A Czech Arbitration Court panelist has found uSwitch Limited to have tried reverse domain name hijacking YouSwitch.biz.
uSwitch filed the case against My Switch LTD.
The companies first fought over trademarks in 2009. That’s when uSwitch argued that YOUSWITCH Ltd, the former name of the Respondent, was infringing its trademark. YouSwitch/My Switch provides support for the Yolanda Origin Unified Switch, hence its first choice of name. It disagreed with uSwitch’s claims back then, especially since the businesses are in different sectors, but agreed to change its name to My Switch to avoid the legal hassle. It said part of the deal was that it could retain the YouSwitch.biz domain for routing traffic and email.
So My Switch Ltd was surprised to get a cease-and-desist email from brand protection firm Novagraaf last year, over a decade later, which ultimately led to the UDRP. (The UDRP case decision says the email from Novagraaf said it was working on behalf of a company called RVU that had a website at RVU.com. This is apparently a typo; that’s a domain owned by Telepathy.)
In an exasperated response to the UDRP, My Switch Ltd wrote:
Our web logs demonstrate there is no traffic and no confusion at all with the USWITCH website. The domain name YOUswitch.biz receives absolutely no traffic at all (not surprising the domain isn’t used for a website). Zero visitors, zero web searches, zero paid adwords, how on earth can the argument be made under trademark law that the domain is causing confusion to the public!

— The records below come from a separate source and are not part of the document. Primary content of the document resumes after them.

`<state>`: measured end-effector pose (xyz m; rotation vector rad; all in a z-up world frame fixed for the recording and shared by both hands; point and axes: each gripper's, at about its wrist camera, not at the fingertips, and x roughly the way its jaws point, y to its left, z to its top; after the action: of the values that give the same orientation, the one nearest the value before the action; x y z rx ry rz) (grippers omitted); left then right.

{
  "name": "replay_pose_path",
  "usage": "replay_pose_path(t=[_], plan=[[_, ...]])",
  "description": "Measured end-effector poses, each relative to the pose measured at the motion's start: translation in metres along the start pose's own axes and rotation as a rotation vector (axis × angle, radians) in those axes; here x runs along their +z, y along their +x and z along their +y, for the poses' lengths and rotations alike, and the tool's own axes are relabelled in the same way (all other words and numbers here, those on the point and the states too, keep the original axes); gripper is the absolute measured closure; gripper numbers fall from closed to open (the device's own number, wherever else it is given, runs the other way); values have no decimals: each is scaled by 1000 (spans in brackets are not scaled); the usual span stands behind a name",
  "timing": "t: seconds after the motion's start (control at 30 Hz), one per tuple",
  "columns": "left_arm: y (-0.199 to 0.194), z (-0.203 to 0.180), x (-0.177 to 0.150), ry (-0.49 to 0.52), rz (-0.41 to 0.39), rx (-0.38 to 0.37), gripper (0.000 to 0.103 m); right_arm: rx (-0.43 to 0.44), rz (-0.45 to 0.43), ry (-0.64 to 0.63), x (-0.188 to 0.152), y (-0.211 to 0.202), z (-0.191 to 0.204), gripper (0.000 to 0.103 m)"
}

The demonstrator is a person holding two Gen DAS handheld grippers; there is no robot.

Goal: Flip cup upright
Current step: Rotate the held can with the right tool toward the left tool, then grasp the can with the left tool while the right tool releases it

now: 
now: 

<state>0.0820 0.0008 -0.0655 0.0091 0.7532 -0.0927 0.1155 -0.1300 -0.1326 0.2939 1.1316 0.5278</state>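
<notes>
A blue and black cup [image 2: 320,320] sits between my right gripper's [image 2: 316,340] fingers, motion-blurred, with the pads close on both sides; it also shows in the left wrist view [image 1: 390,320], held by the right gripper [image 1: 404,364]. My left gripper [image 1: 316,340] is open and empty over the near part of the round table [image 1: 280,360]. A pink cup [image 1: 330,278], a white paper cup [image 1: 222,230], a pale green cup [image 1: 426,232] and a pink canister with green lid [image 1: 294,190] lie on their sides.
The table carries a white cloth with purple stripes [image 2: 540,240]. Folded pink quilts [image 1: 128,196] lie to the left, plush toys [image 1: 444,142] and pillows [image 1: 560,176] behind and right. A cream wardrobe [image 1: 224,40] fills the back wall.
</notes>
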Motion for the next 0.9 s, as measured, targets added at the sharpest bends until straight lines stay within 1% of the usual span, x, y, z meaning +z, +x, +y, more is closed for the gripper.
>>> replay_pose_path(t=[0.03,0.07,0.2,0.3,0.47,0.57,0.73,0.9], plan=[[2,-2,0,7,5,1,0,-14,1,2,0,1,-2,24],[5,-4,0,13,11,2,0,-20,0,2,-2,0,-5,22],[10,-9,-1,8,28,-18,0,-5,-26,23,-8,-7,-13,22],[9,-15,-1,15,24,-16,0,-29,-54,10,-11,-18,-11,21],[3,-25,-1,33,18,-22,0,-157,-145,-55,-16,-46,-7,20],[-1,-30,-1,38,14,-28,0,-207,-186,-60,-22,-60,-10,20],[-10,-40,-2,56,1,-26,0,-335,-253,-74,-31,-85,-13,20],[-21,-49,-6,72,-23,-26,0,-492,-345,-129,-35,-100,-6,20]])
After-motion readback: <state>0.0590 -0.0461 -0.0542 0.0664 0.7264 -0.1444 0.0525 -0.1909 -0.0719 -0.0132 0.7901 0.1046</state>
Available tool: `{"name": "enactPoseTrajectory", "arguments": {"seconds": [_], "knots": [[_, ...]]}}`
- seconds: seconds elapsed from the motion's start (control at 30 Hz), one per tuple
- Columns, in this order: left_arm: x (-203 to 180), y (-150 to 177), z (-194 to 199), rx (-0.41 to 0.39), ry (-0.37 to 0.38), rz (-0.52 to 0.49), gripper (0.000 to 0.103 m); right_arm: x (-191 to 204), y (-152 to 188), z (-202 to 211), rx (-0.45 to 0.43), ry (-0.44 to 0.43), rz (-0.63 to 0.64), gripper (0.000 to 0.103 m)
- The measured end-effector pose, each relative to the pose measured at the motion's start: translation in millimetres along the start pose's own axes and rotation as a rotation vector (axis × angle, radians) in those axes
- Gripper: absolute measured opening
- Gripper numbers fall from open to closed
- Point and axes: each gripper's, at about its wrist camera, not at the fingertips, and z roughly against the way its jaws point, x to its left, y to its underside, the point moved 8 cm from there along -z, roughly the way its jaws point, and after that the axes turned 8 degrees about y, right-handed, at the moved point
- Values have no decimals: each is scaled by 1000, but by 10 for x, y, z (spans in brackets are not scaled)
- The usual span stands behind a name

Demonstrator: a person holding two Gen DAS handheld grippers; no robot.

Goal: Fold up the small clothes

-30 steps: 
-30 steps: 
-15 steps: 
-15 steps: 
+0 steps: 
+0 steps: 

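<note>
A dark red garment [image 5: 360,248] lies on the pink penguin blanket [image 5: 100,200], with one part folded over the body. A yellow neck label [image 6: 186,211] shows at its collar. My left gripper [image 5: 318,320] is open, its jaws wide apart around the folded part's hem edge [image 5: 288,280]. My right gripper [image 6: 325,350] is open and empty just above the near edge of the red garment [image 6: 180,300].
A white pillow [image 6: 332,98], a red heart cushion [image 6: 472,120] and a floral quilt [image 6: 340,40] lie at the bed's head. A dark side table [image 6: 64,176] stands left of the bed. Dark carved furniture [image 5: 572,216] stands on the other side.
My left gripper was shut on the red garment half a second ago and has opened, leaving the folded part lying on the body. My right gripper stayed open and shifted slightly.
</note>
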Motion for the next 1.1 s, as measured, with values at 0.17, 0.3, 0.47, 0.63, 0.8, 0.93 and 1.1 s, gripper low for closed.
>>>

Panelist Victoria McEvedy sided with My Switch and determined this was a case of reverse domain name hijacking. She wrote:
In the present case, the Complainant should have appreciated that establishing registration and use in bad faith in respect of a domain name which had first been registered 15 years ago was likely to involve difficult considerations. The panel finds that this is a case of RDNH.
Thomsen Trampedach GmbH represented the Complainant.